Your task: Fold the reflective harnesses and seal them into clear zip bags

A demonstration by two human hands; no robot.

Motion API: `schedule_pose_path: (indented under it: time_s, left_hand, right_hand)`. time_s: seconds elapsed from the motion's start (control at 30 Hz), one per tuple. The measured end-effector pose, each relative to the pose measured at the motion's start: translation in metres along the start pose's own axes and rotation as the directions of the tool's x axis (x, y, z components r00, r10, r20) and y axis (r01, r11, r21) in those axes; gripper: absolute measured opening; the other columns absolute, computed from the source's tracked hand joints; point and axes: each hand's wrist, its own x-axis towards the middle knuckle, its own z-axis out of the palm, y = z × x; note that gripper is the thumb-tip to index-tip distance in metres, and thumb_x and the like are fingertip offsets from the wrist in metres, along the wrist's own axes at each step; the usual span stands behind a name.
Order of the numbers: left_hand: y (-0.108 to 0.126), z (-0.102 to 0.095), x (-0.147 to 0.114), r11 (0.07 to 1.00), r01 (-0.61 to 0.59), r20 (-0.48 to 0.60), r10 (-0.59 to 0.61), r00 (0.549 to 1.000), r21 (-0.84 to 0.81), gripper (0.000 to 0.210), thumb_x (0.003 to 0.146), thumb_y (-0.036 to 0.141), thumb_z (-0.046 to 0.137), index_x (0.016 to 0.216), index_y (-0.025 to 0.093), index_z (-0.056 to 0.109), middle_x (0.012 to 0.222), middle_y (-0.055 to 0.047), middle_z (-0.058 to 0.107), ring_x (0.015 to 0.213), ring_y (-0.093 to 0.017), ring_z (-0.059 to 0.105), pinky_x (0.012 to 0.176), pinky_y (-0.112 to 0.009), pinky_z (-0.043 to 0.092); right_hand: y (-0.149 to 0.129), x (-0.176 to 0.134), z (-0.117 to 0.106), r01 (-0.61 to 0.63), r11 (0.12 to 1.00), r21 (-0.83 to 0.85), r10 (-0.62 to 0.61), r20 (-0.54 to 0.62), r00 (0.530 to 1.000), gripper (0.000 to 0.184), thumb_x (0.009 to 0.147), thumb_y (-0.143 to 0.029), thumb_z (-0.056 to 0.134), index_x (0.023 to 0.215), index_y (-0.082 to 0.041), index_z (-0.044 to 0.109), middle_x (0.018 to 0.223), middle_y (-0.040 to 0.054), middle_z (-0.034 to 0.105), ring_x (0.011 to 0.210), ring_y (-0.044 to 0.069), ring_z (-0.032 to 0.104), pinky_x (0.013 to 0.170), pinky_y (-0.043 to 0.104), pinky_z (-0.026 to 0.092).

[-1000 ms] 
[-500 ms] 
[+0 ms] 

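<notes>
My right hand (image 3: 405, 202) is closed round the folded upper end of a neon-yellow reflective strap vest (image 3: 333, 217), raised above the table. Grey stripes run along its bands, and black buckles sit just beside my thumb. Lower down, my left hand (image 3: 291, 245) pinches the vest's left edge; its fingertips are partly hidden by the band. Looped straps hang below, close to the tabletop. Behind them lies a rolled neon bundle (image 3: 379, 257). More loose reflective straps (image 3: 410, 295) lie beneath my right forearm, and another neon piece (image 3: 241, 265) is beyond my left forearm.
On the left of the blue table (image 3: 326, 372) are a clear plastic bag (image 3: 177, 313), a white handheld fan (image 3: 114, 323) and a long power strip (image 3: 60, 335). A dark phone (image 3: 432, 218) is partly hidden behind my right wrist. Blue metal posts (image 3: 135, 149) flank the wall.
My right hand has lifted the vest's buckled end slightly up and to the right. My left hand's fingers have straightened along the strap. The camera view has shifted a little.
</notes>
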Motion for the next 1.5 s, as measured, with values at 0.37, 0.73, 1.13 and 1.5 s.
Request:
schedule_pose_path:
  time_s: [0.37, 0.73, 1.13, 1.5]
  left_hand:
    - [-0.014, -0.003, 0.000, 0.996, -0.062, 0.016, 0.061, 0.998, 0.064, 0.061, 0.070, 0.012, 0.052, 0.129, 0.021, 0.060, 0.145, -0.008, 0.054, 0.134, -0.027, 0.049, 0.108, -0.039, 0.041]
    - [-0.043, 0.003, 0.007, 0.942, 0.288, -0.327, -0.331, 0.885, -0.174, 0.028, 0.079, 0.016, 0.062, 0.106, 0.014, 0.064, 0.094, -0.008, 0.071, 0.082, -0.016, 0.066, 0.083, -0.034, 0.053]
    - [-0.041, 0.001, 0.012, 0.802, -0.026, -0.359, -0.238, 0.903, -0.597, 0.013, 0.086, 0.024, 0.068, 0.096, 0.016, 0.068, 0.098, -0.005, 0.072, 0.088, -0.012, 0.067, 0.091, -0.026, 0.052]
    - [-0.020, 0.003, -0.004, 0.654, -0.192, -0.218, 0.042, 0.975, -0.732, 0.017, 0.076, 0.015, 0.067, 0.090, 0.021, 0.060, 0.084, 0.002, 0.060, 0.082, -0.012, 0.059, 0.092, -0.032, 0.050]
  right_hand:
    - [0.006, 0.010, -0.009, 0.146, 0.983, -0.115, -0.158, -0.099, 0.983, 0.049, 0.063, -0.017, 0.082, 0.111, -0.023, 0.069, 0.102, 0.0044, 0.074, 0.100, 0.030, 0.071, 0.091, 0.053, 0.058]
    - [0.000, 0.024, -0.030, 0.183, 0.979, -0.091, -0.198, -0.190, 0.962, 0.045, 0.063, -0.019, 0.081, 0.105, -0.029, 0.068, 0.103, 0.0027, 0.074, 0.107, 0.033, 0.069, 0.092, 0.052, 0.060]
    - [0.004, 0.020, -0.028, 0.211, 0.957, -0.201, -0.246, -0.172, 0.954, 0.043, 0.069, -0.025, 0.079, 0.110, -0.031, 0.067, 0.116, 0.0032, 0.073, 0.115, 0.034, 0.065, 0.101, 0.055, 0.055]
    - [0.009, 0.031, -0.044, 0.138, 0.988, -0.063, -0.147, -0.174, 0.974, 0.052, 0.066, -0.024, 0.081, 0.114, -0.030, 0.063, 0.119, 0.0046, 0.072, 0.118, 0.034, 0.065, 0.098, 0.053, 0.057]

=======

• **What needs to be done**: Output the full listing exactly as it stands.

• **Result for this task**:
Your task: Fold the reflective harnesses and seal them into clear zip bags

A demonstration by two human hands; no robot.

Motion API: `schedule_pose_path: (indented under it: time_s, left_hand, right_hand)`. time_s: seconds elapsed from the motion's start (control at 30 Hz), one per tuple. The measured end-effector pose, each relative to the pose measured at the motion's start: translation in metres along the start pose's own axes and rotation as the directions of the tool's x axis (x, y, z components r00, r10, r20) and y axis (r01, r11, r21) in those axes; gripper: absolute measured opening; the other columns absolute, computed from the source's tracked hand joints; point and axes: each hand's wrist, its own x-axis towards the middle knuckle, its own z-axis out of the palm, y = z × x; note that gripper is the thumb-tip to index-tip distance in metres, and thumb_x and the like are fingertip offsets from the wrist in metres, along the wrist's own axes at each step; the usual span stands behind a name.
Order of the numbers: left_hand: y (-0.108 to 0.126), z (-0.102 to 0.095), x (-0.147 to 0.114), r11 (0.07 to 1.00), r01 (-0.61 to 0.59), r20 (-0.48 to 0.60), r10 (-0.59 to 0.61), r00 (0.549 to 1.000), r21 (-0.84 to 0.81), gripper (0.000 to 0.210), thumb_x (0.003 to 0.146), thumb_y (-0.036 to 0.141), thumb_z (-0.046 to 0.137), index_x (0.016 to 0.216), index_y (-0.025 to 0.093), index_z (-0.056 to 0.109), middle_x (0.012 to 0.222), middle_y (-0.055 to 0.047), middle_z (-0.058 to 0.107), ring_x (0.015 to 0.213), ring_y (-0.093 to 0.017), ring_z (-0.059 to 0.105), pinky_x (0.012 to 0.176), pinky_y (-0.112 to 0.009), pinky_z (-0.043 to 0.092); right_hand: y (-0.149 to 0.129), x (-0.176 to 0.134), z (-0.117 to 0.106), r01 (-0.61 to 0.63), r11 (0.12 to 1.00), r21 (-0.83 to 0.85), r10 (-0.62 to 0.61), r20 (-0.54 to 0.62), r00 (0.530 to 1.000), gripper (0.000 to 0.184), thumb_x (0.009 to 0.147), thumb_y (-0.143 to 0.029), thumb_z (-0.056 to 0.134), index_x (0.023 to 0.215), index_y (-0.082 to 0.041), index_z (-0.044 to 0.109), middle_x (0.018 to 0.223), middle_y (-0.040 to 0.054), middle_z (-0.034 to 0.105), ring_x (0.011 to 0.210), ring_y (-0.044 to 0.069), ring_z (-0.032 to 0.104), pinky_x (0.013 to 0.170), pinky_y (-0.043 to 0.104), pinky_z (-0.026 to 0.092).

[-1000 ms] 
[-500 ms] 
[+0 ms] 

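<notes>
My right hand (image 3: 405, 202) is closed round the folded upper end of a neon-yellow reflective strap vest (image 3: 333, 217), raised above the table. Grey stripes run along its bands, and black buckles sit just beside my thumb. Lower down, my left hand (image 3: 291, 245) pinches the vest's left edge; its fingertips are partly hidden by the band. Looped straps hang below, close to the tabletop. Behind them lies a rolled neon bundle (image 3: 379, 257). More loose reflective straps (image 3: 410, 295) lie beneath my right forearm, and another neon piece (image 3: 241, 265) is beyond my left forearm.
On the left of the blue table (image 3: 326, 372) are a clear plastic bag (image 3: 177, 313), a white handheld fan (image 3: 114, 323) and a long power strip (image 3: 60, 335). A dark phone (image 3: 432, 218) is partly hidden behind my right wrist. Blue metal posts (image 3: 135, 149) flank the wall.
My right hand has lifted the vest's buckled end slightly up and to the right. My left hand's fingers have straightened along the strap. The camera view has shifted a little.
</notes>
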Motion for the next 1.5 s, as measured, with values at 0.37, 0.73, 1.13 and 1.5 s.
Request:
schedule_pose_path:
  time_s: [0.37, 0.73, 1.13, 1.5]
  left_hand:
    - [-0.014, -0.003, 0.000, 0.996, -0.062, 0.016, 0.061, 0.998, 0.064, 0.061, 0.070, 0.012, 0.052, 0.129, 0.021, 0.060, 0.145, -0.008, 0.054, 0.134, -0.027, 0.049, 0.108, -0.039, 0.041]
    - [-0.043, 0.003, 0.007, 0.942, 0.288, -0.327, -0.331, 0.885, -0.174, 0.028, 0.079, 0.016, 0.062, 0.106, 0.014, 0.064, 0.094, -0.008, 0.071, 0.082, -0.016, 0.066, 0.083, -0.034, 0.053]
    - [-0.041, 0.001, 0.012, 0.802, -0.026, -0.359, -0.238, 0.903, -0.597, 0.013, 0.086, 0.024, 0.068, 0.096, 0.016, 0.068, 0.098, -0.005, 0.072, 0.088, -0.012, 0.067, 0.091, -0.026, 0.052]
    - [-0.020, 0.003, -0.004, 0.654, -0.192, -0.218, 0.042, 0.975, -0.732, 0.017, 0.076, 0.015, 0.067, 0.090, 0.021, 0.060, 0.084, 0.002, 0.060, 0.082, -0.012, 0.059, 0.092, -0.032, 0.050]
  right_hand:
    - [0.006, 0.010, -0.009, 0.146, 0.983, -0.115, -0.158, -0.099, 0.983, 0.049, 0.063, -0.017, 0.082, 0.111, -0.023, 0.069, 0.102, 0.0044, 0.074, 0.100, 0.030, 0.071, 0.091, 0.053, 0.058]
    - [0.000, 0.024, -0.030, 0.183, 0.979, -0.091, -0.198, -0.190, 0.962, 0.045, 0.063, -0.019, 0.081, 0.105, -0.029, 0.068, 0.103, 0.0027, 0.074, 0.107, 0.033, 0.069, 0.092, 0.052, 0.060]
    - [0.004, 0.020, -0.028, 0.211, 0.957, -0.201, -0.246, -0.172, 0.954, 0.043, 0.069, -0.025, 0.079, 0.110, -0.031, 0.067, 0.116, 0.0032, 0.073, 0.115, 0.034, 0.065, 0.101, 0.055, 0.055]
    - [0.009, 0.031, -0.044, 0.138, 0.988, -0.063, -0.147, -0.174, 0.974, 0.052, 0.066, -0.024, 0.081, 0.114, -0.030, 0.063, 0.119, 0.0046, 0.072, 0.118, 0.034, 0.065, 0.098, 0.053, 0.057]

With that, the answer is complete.